Extracted records
........
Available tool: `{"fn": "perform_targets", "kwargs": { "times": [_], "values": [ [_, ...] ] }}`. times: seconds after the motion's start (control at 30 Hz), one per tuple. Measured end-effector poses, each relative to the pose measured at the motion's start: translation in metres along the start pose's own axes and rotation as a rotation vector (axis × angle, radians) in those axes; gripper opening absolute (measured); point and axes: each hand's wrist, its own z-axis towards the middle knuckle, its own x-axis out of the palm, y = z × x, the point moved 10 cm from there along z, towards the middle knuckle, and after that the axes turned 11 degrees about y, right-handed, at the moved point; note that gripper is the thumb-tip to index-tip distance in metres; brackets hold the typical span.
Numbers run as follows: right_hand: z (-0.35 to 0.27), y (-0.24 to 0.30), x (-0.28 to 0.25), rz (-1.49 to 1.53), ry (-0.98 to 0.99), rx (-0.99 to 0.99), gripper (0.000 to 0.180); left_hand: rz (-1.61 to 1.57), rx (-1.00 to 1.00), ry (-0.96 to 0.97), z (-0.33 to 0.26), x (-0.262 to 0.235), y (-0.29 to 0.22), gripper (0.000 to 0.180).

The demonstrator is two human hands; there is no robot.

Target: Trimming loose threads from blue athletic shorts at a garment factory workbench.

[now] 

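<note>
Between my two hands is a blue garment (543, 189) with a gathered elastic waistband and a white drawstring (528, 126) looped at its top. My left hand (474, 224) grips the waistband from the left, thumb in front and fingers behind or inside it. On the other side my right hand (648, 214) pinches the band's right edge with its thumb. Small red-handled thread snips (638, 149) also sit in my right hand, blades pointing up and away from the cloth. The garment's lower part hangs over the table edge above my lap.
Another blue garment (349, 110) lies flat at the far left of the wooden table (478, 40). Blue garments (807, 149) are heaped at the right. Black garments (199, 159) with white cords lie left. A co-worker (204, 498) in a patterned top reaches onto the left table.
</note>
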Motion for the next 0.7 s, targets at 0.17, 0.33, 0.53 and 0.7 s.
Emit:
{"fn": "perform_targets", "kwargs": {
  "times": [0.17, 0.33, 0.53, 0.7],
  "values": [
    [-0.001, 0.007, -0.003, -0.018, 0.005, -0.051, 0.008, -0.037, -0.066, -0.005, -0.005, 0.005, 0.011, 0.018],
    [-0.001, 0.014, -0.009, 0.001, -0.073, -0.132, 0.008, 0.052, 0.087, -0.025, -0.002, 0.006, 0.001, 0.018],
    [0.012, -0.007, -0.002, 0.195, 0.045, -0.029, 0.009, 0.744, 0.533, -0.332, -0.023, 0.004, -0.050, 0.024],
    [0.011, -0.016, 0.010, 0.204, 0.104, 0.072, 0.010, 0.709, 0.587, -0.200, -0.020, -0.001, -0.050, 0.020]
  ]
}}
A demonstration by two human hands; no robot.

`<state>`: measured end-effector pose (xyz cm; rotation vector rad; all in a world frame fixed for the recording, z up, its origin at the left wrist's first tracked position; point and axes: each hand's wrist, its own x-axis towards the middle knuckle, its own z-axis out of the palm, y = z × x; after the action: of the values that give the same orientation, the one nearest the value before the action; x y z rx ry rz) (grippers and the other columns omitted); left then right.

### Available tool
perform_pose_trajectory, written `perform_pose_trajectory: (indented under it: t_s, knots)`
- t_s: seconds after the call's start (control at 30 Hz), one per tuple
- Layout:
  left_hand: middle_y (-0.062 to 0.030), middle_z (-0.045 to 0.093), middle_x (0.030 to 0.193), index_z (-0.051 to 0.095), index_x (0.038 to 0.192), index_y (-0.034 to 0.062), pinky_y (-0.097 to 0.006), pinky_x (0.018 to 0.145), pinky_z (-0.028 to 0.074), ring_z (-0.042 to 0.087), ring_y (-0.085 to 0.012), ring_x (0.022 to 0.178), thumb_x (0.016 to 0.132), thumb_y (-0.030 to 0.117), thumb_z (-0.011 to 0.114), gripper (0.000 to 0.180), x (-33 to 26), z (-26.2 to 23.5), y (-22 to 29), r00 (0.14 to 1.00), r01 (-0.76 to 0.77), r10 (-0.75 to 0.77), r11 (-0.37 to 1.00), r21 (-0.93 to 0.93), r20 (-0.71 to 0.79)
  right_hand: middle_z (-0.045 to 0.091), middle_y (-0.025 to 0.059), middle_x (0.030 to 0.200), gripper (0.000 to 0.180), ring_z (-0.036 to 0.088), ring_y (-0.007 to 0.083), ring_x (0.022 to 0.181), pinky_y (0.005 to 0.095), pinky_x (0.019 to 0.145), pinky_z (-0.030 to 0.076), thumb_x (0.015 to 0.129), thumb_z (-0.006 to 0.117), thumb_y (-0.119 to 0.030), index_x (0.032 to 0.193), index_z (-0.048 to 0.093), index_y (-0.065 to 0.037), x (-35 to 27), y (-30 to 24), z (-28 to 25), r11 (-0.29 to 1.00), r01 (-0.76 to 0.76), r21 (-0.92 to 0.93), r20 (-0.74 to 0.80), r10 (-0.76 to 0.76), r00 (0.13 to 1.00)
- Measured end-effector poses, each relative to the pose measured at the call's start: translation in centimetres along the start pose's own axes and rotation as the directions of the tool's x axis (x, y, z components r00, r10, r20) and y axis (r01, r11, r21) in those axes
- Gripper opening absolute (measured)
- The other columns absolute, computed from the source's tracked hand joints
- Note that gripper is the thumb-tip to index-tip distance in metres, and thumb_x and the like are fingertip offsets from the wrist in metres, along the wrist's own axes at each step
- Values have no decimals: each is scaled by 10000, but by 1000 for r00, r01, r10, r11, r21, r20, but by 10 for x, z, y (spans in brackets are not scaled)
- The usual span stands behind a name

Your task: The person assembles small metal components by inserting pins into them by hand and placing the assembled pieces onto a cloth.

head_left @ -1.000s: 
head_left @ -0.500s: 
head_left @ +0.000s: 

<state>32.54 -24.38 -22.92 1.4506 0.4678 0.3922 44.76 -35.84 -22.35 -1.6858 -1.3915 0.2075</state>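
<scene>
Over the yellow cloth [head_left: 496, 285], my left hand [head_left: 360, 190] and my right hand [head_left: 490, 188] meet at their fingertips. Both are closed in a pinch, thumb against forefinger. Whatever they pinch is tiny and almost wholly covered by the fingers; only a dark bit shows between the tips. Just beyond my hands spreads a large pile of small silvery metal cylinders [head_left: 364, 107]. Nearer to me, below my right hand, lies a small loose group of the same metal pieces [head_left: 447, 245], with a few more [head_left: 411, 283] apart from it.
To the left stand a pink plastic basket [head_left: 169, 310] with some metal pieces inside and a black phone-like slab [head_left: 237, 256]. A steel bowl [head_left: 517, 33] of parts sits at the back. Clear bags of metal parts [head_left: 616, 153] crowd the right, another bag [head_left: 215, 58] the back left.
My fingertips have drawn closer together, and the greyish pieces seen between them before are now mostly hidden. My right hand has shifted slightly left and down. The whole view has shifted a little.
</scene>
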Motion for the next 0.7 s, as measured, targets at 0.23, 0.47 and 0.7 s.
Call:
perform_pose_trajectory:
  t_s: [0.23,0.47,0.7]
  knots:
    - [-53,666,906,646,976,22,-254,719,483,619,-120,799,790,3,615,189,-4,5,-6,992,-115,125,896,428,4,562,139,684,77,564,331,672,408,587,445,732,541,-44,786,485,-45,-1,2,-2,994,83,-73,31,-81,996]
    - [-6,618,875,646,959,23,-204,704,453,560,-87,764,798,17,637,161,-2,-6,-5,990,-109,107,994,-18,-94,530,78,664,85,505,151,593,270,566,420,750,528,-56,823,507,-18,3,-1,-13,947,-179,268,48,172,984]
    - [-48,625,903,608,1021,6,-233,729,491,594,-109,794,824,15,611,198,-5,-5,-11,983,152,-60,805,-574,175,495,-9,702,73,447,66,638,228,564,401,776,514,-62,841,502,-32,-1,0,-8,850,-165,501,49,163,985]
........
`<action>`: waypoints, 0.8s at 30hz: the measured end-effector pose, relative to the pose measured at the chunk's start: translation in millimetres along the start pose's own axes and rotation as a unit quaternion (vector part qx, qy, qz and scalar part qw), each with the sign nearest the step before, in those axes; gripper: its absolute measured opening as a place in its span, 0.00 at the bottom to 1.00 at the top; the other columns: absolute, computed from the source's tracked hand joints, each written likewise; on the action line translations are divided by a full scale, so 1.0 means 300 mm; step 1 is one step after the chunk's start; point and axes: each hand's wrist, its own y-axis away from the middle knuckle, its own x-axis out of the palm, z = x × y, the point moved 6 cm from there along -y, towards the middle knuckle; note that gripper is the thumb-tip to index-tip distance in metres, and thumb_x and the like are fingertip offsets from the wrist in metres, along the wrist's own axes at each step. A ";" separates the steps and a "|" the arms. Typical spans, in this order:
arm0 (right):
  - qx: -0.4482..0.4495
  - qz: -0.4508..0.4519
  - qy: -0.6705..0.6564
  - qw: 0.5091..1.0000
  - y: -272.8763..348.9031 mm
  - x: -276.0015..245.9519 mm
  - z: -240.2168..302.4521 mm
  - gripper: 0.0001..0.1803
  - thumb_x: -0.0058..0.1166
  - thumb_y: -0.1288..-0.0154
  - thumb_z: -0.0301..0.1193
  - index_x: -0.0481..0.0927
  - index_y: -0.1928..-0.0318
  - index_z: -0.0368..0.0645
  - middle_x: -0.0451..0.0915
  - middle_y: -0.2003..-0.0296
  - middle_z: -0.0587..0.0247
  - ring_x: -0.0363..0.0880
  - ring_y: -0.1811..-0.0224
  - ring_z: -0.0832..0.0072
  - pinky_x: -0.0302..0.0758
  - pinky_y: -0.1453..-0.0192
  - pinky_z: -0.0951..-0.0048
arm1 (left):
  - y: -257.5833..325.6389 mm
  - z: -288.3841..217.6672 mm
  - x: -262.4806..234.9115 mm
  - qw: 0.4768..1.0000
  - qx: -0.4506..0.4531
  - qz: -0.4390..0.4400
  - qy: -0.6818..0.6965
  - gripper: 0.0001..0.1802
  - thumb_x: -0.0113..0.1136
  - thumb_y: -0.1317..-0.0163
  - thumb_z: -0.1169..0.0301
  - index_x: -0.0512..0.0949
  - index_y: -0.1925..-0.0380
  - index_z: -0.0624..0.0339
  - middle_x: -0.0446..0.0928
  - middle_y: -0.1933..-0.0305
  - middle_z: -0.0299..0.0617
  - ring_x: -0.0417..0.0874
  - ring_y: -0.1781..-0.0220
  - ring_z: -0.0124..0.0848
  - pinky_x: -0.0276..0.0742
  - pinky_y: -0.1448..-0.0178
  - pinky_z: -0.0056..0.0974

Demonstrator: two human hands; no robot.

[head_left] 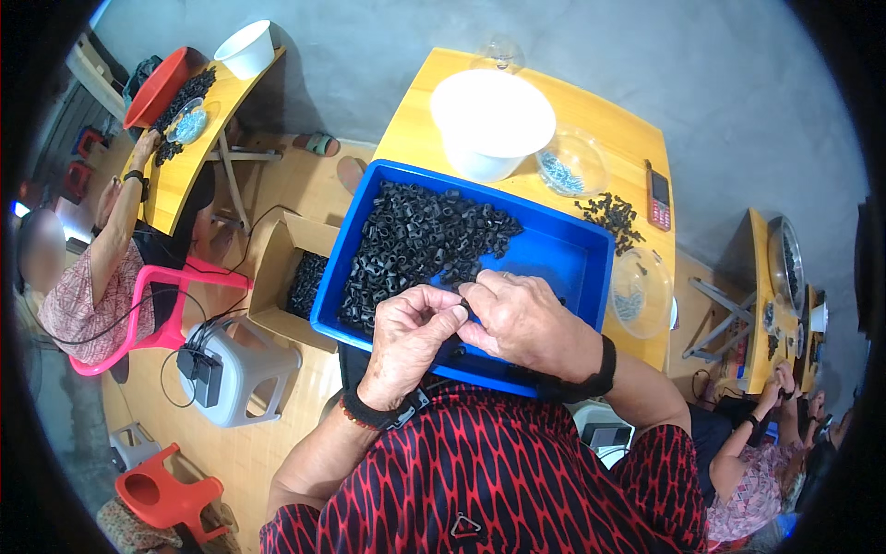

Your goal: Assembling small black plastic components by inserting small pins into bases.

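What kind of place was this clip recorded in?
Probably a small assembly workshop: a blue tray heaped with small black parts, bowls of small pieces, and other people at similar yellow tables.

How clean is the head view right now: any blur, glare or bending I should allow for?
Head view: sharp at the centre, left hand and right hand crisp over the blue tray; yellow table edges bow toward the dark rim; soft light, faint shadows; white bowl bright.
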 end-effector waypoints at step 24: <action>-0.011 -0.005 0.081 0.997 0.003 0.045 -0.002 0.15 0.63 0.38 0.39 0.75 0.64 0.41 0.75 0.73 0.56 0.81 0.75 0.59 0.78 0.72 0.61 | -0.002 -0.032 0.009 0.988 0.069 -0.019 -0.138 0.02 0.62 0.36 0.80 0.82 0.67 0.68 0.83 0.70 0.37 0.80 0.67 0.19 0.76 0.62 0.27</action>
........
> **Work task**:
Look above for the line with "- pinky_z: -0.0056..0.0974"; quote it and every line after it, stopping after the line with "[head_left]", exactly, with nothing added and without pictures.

> **Reply to the exercise**:
  - pinky_z: -0.0056..0.0974

Demonstrator: two human hands; no robot.

[head_left] 

Work on the exercise is finished.